Standard Deviation ( \sigma ): The standard deviation is the square root of the variance. It's often more intuitive than variance because it's in the same units as the data itself. It tells us the typical amount by which observations deviate from the mean. \sigma = \sqrt{p(1 - p)} = \sqrt{pq}
For the sample proportion, the standard deviation is \sqrt{\frac{p(1-p)}{n}} . This value is also known as the standard error of the proportion.
The Binomial Test
Purpose: The binomial test is a statistical hypothesis test used to determine if an observed sample proportion ( \frac{X}{n} ) is significantly different from a specific, hypothesized population probability (p). In other words, it helps us assess whether our sample results are likely to have occurred purely by chance if the true population probability were actually p.
It tests the null hypothesis that the observed number of successes (X) in n trials could reasonably have happened randomly, assuming a specific underlying probability of success (p) for each trial. If the probability of observing our sample (or something more extreme) under the null hypothesis is very low, we might reject the null hypothesis.

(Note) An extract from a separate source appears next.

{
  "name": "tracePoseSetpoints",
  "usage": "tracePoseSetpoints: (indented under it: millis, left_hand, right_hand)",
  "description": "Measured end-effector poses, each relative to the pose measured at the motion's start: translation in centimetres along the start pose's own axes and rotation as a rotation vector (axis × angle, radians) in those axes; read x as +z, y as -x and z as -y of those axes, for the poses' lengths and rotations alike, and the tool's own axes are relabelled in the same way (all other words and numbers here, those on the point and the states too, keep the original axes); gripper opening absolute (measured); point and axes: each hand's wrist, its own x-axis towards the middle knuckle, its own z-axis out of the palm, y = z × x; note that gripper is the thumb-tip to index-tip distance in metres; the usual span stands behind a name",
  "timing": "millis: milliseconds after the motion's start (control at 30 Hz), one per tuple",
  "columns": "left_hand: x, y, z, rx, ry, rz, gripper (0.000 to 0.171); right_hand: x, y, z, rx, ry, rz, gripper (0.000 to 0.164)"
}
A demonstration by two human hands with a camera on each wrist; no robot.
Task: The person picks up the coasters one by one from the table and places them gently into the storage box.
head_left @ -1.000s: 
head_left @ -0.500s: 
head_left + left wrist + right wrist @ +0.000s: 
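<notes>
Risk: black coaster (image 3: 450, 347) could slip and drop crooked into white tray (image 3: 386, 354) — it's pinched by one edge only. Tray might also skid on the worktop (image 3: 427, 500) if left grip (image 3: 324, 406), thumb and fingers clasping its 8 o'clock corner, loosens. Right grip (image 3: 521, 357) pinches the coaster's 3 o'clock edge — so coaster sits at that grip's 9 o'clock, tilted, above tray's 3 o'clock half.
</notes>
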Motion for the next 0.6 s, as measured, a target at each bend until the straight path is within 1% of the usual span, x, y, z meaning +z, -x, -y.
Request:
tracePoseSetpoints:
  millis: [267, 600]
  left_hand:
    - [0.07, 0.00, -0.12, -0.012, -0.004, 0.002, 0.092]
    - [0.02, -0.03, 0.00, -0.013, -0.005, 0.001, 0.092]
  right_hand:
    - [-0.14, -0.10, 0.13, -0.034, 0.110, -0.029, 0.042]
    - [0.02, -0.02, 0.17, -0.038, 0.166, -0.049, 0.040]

Hypotheses (H0 and HA): These are the formal statements used in hypothesis testing:
Null Hypothesis (H0): This is the statement that assumes there is no effect or no difference. In the context of the binomial test, it typically states that the true population probability of success (p) is equal to a specific hypothesized value (p0). For example, H0: p = p0. In the toast example, if we hypothesize that toast lands butter side down 50% of the time, H_0: p = 0.5.
Alternative Hypothesis (H_A): This is the statement that contradicts the null hypothesis and represents what we are trying to find evidence for. It can take several forms:
Two-sided: The true probability is not equal to the hypothesized value (HA: p \ne p0). For toast, H_A: p \ne 0.5.
One-sided (greater than): The true probability is greater than the hypothesized value (HA: p > p0). For toast, H_A: p > 0.5 (meaning it lands butter side down more often).
One-sided (less than): The true probability is less than the hypothesized value (HA: p < p0). For toast, H_A: p < 0.5 (meaning it lands butter side down less often).
The binomial test then calculates the probability (p-value) of observing a sample proportion as extreme as, or more extreme than, the one obtained, assuming the null hypothesis is true. If this p-value is below a predetermined significance level (e.g., 0.05), we reject H0 in favor of HA$$, concluding that the observed proportion is significantly different from the hypothesized probability.